| REQUIRED ACTION |
Restate the listing below word for word; no pictures belong in the copy.

| RECORDED INFORMATION |
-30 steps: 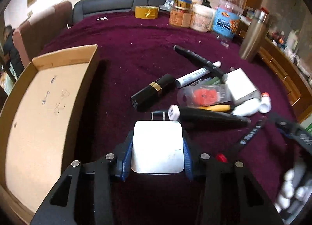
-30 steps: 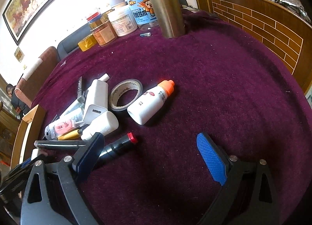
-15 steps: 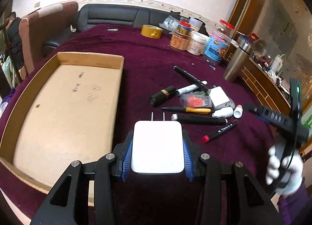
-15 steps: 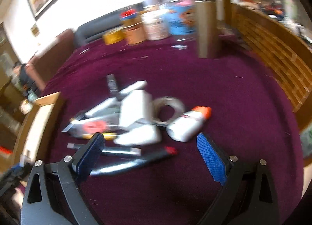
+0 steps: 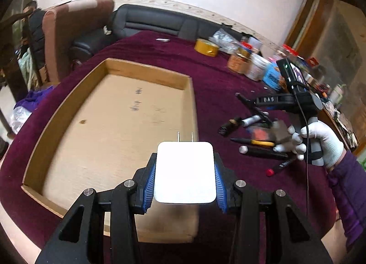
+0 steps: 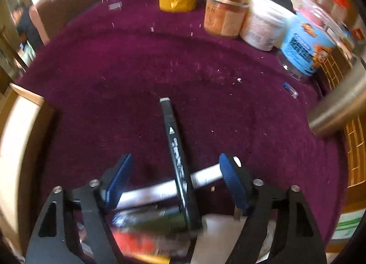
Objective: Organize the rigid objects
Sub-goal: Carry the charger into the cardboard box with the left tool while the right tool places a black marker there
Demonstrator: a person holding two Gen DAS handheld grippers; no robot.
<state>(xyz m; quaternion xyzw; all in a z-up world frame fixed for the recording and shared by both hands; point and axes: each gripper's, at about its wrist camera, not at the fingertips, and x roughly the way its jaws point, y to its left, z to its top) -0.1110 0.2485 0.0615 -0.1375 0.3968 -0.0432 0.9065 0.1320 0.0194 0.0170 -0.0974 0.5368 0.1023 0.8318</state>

| REPLY TO THE TASK |
-30 steps: 
-30 steps: 
-15 steps: 
-15 steps: 
+0 steps: 
+0 steps: 
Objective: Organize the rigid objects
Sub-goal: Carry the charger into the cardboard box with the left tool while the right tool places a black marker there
Demonstrator: a person holding two Gen DAS handheld grippers; no robot.
<state>(xyz m; quaternion xyzw; all in a z-up world frame fixed for the recording and shared by both hands; point and axes: each gripper's, at about its wrist camera, not at the fingertips, and x roughly the way its jaws point, y to its left, z to its top) -0.1110 0.2485 0.0615 -0.1375 0.3968 -0.0432 0.9065 0.1320 0.0194 0.0170 -0.0974 0.5368 0.1023 0.8318</state>

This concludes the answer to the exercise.